Like the rest of the South Side's riverfront, the area between 16th and 18th streets used to be industrial, and in the case of Boots' neighborhood, was home to barrel and glass making.

Much of that area has recently been redeveloped for new purposes.

More than 20 riverfront townhouses are already up at Boots' development, South Shore Place, and scores more are in various stages of building and planning. They attempt to combine the best of the old South Side world and the new.

Resembling old South Side row houses, the townhouses are compact and handsome and have great views of Downtown and the river.

Unlike others in the densely packed neighborhood, where residents lay claims to parking spaces like prospectors for gold, they have garages.

But while it's easy to see the changes, it's hard to hear them.

From about 50 feet from the tracks, the train whistles were consistently measured one evening last week at about 95 decibels, using a a meter owned by the Pittsburgh Post-Gazette. That's not as loud as driving past a rock concert -- about 110 decibels -- but it's far above the city's noise ceiling of 68 decibels. A motorist with a car stereo blaring at 95 decibels could be fined $150.

City Councilman Gene Ricciardi last month proposed banning or at least limiting the whistles at designated city railroad crossings equipped with safety devices, such as warning signals and gates.

One such crossing -- perhaps the most used one in the city -- is on 18th Street, by the new housing developments and Ricciardi's own house near Fox Way.
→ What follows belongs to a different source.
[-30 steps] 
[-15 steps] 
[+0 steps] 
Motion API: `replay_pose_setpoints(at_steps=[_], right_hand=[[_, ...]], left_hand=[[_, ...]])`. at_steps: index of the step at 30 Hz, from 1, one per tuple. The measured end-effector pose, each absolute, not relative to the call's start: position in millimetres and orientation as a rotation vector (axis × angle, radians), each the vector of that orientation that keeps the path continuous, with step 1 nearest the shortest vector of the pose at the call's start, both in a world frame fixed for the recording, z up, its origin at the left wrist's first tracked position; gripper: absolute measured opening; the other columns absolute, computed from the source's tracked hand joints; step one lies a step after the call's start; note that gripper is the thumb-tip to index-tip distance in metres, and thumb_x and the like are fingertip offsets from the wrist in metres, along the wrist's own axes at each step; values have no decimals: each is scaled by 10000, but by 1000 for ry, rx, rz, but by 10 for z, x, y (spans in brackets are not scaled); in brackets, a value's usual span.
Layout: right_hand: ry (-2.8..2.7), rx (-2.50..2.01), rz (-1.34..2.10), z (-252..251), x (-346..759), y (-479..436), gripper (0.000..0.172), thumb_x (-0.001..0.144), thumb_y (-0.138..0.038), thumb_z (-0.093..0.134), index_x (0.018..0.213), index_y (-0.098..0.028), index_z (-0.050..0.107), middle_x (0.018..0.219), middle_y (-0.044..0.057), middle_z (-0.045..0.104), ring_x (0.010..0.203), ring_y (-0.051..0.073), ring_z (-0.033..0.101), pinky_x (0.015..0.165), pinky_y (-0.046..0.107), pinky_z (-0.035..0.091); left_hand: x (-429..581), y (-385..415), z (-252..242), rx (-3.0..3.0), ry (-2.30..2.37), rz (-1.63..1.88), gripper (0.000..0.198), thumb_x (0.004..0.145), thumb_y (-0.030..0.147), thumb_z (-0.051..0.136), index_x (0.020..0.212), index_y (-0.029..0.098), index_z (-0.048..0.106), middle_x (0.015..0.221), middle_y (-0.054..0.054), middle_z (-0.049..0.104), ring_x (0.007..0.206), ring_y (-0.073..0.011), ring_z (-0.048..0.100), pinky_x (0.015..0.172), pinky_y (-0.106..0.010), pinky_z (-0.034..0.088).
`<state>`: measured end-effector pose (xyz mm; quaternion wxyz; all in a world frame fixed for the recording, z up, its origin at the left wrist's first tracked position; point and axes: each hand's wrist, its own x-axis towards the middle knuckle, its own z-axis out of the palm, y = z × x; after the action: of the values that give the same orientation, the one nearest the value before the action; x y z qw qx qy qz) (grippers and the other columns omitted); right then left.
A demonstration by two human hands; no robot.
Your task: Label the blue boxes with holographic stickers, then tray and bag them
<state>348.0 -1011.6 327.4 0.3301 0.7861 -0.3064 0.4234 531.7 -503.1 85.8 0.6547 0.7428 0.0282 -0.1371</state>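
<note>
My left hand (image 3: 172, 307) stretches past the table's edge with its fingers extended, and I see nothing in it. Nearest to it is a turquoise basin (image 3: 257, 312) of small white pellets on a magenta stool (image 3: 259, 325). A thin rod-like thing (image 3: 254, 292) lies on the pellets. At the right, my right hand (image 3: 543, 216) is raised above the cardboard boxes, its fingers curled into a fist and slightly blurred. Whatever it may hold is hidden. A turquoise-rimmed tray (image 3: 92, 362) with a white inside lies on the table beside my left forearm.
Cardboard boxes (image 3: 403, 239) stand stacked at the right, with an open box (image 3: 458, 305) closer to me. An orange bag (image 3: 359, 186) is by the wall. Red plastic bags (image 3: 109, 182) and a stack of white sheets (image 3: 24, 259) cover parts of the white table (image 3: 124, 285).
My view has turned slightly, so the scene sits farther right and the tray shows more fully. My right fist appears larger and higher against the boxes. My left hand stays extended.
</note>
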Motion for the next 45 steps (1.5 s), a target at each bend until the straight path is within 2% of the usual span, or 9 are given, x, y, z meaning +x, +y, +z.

Congress passed a law in 1994 requiring locomotives, as a safety measure, to blow their horns at all public at-grade railroad crossings.

The Federal Railroad Administration is still considering how to implement the law, and communities nationwide have pleaded with the agency for ways to implement "quiet zones" that would restrict some of the horn blasts.

The agency's final ruling on the quiet zones will be released sometime around the end of the year.

Ricciardi said last week -- before putting his proposal on hold for four weeks for more study -- that old-time South Siders such as him are used to the whistles, but the restrictions are needed to attract new residents to the community.

Other residents agree. Paula Suess, who has lived a block from the 18th street crossing for 22 years, says the whistles don't bother her anymore.

Gazing out at the ripped-up riverfront and nearby streets last week, she said she was more worried by all the construction going on around her and what it would look like when it's finished.

Both Suess and Boots said some of the whistles could be eliminated if the city would move the entrance to the South Side Park to its eastern end at 25th Street, near the new South Side Works project, where the trains go into a four-block tunnel. Then the crossing wouldn't be necessary anymore, so the trains wouldn't need to hit their horns until they had passed the 10th Street Bridge on their way toward Station Square.

Neither city Public Works Director Guy Costa nor Engineering and Construction Director Fred Reginella had heard that idea before, but both said they would consider it.